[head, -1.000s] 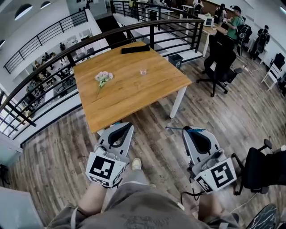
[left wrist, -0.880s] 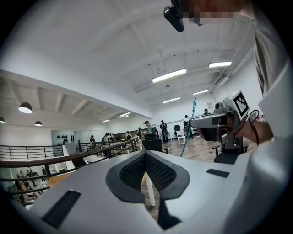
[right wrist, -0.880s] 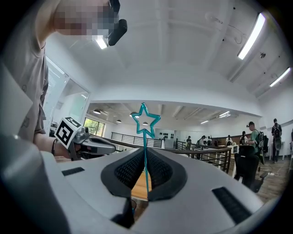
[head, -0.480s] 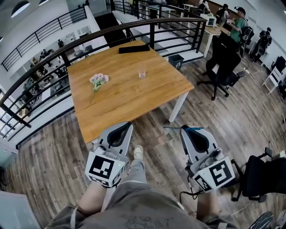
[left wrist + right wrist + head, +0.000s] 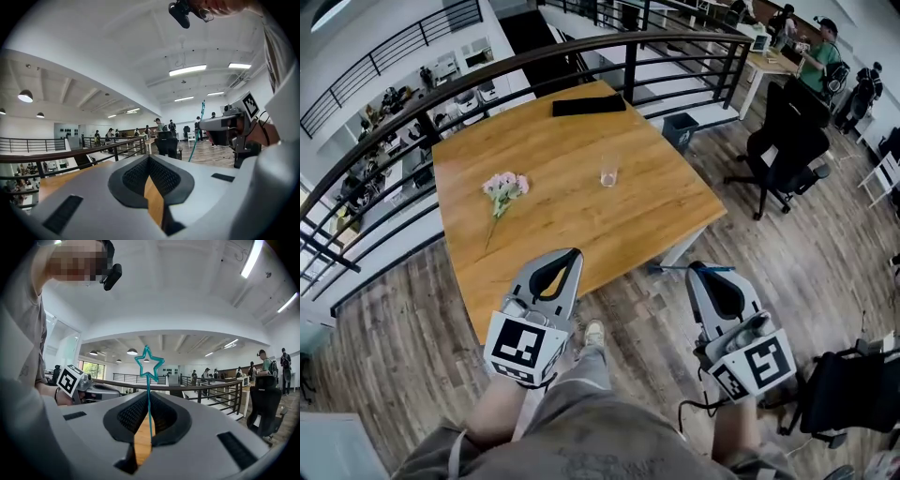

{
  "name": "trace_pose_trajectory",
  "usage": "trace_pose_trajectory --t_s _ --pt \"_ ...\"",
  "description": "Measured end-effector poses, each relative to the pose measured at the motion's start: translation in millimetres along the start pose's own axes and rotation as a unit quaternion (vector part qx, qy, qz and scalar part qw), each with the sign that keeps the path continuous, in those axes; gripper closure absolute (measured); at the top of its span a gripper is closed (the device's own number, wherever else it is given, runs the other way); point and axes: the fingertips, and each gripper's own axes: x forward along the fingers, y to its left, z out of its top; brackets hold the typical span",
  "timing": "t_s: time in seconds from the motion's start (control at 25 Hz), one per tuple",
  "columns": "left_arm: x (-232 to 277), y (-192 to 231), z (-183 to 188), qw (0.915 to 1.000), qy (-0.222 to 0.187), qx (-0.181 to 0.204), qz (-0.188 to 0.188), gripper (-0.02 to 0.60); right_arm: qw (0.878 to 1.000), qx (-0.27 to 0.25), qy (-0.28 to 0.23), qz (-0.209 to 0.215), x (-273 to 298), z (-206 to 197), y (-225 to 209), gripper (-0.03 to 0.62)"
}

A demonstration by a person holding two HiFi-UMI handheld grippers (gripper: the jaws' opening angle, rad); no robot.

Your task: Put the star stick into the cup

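Observation:
My right gripper [image 5: 701,269] is shut on the thin teal star stick [image 5: 670,269], held over the floor just off the table's front right edge. In the right gripper view the star stick [image 5: 149,390] rises straight out of the closed jaws of the right gripper [image 5: 149,401], with the open star outline at its top. A small clear cup [image 5: 608,176] stands upright near the middle of the wooden table [image 5: 656,202]. My left gripper [image 5: 567,253] is shut and empty, its tip over the table's front edge. In its own view the left gripper [image 5: 149,158] holds nothing.
A bunch of pink flowers [image 5: 502,186] lies left of the cup. A flat black object [image 5: 589,105] rests at the table's far edge. A black railing [image 5: 412,103] curves behind the table. Black office chairs [image 5: 792,141] and a bin [image 5: 680,128] stand to the right.
The table has come closer in the head view and both grippers now reach its front edge. The right gripper's hold on the star stick is unchanged.

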Motion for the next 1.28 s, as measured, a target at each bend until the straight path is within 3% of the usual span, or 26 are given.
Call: trace_pose_trajectory --t_s 0.36,0.64,1.0,1.28 --pt "85.9 92.8 -16.6 0.9994 0.026 -0.014 -0.016 0.566 1.0 0.006 0.026 0.0 127.8 -1.7 -51.1 0.554" --pt "118.1 128.1 -15.4 0.9995 0.023 -0.017 -0.017 0.566 0.999 0.006 0.037 -0.003 177.7 -3.9 -76.6 0.554" --pt "133.8 141.4 -18.6 0.9993 0.03 -0.021 0.009 0.566 0.999 0.005 0.031 0.018 201.7 -0.2 -99.3 0.554" --pt "141.6 147.2 -19.1 0.9971 0.045 -0.024 0.056 0.566 0.998 -0.001 0.033 0.06 219.3 -2.9 -118.5 0.554"
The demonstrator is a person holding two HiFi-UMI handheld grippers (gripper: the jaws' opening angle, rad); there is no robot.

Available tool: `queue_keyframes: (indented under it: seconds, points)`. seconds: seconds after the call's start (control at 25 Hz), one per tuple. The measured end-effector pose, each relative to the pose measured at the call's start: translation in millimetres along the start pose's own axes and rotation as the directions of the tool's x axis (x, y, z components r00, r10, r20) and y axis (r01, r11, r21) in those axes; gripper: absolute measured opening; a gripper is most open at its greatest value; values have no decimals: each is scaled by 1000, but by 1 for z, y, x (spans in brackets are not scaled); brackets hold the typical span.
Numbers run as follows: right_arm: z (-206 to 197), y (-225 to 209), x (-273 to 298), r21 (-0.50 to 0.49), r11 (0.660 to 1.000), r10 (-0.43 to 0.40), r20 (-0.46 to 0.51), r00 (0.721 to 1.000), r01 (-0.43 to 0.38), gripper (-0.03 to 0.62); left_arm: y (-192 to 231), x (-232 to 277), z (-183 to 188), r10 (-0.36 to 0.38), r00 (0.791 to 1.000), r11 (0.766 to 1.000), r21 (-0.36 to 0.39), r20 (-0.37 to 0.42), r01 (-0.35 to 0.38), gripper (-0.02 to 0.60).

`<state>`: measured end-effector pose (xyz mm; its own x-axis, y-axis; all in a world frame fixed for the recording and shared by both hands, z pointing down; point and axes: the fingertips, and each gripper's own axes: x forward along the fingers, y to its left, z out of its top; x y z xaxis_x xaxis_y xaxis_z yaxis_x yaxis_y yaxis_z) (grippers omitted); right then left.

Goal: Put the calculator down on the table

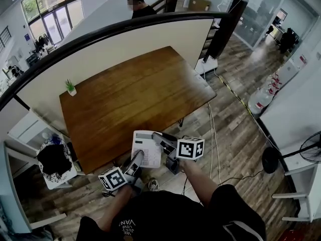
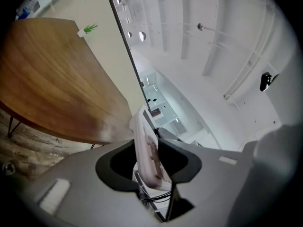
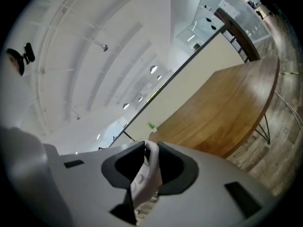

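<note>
Your left gripper [image 1: 139, 157] is clamped on the near left edge of the calculator [image 1: 146, 147], and your right gripper [image 1: 159, 138] is clamped on its right side, so 2 grippers carry 1 calculator between them. In the head view the white calculator hangs face up at the near edge of the brown wooden table [image 1: 135, 97], partly over the boards of the floor [image 1: 235, 134]. Its keys and display are too small to read. White print on your black shirt [image 1: 150, 215] shows the letters "VAN"; the rest is too small to read. A small potted plant [image 1: 70, 87] stands at the table's far left corner, and a person [image 1: 138, 5] stands beyond the white partition [image 1: 125, 46].

In the left gripper view the jaws of the left gripper [image 2: 146, 141] press on the calculator [image 2: 149, 164], which shows edge-on between them with a row of its keys visible. The table [image 2: 57, 89] lies ahead to the left, with the plant [image 2: 88, 29] at its far end.

In the right gripper view the jaws of the right gripper [image 3: 150, 148] are closed on the calculator's [image 3: 142, 178] pale rim. The table [image 3: 227, 112] spreads out ahead to the right, and the plant [image 3: 151, 126] is a small green speck at its far corner.
</note>
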<state>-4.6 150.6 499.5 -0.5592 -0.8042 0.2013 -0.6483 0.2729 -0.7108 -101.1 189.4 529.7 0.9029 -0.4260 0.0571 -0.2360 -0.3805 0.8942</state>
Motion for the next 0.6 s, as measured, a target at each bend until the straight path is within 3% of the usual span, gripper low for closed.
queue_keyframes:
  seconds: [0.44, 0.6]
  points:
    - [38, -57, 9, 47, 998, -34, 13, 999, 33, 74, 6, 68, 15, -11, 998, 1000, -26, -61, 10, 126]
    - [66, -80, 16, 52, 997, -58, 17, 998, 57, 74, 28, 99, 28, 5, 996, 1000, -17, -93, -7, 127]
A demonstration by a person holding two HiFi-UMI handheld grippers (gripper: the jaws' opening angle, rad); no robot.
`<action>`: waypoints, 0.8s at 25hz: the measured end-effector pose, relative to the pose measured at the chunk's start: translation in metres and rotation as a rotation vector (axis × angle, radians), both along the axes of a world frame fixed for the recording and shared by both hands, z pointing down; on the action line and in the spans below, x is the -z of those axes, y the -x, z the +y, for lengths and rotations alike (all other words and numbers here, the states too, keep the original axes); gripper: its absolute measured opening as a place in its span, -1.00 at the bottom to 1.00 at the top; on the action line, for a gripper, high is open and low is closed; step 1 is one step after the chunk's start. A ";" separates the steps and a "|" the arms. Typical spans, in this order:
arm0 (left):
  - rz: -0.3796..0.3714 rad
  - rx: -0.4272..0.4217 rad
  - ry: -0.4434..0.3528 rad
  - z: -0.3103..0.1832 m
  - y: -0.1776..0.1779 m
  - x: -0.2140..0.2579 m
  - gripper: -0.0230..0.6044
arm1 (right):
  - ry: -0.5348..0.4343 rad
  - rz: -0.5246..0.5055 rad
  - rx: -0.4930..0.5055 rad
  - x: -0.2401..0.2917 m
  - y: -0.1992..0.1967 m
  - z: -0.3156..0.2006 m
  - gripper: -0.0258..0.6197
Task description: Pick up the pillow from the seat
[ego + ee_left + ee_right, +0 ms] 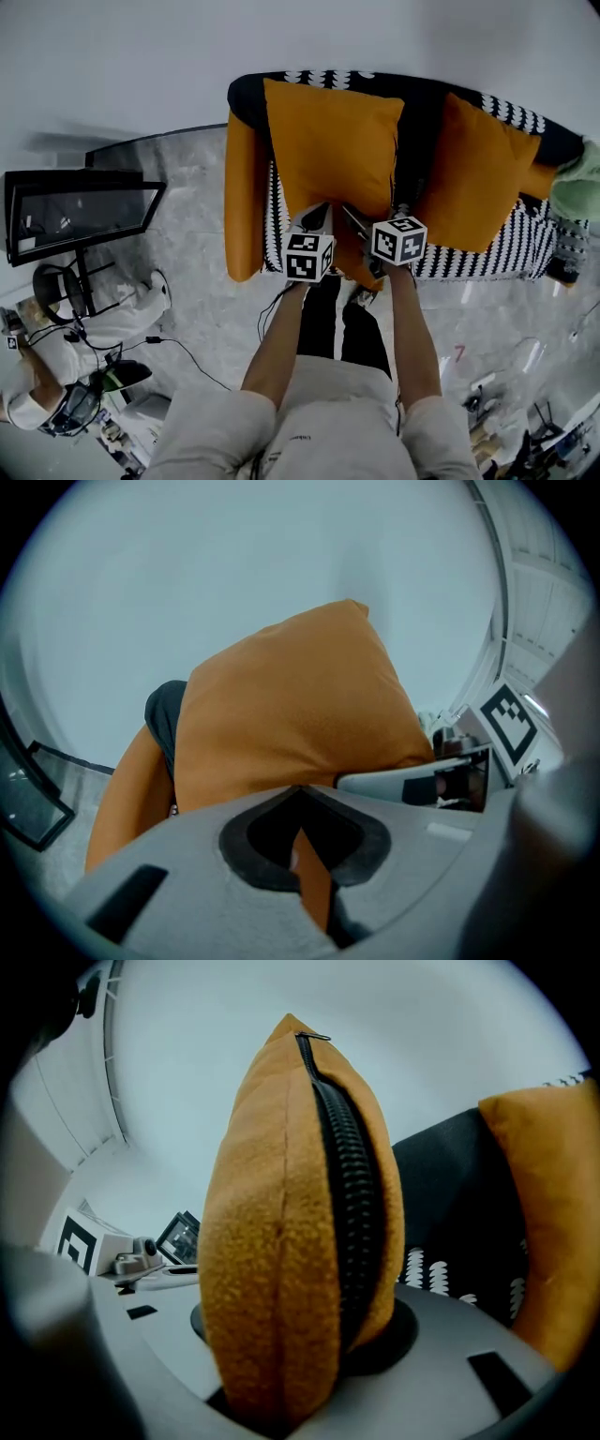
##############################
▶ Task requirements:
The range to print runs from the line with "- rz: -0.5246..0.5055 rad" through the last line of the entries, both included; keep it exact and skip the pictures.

▶ Answer to the exercise:
  - rz: -0.5246..0.5055 rad
  - rx: -0.4930..0.5055 rad
  - x: -0.2401..0.2917 m
  - y: -0.1992..0.1967 m
  - z: -0.3156..0.2006 m
  - gripper: -0.0258..0.6197
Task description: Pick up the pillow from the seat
[ego + ee_left + ee_right, +0 ms] 

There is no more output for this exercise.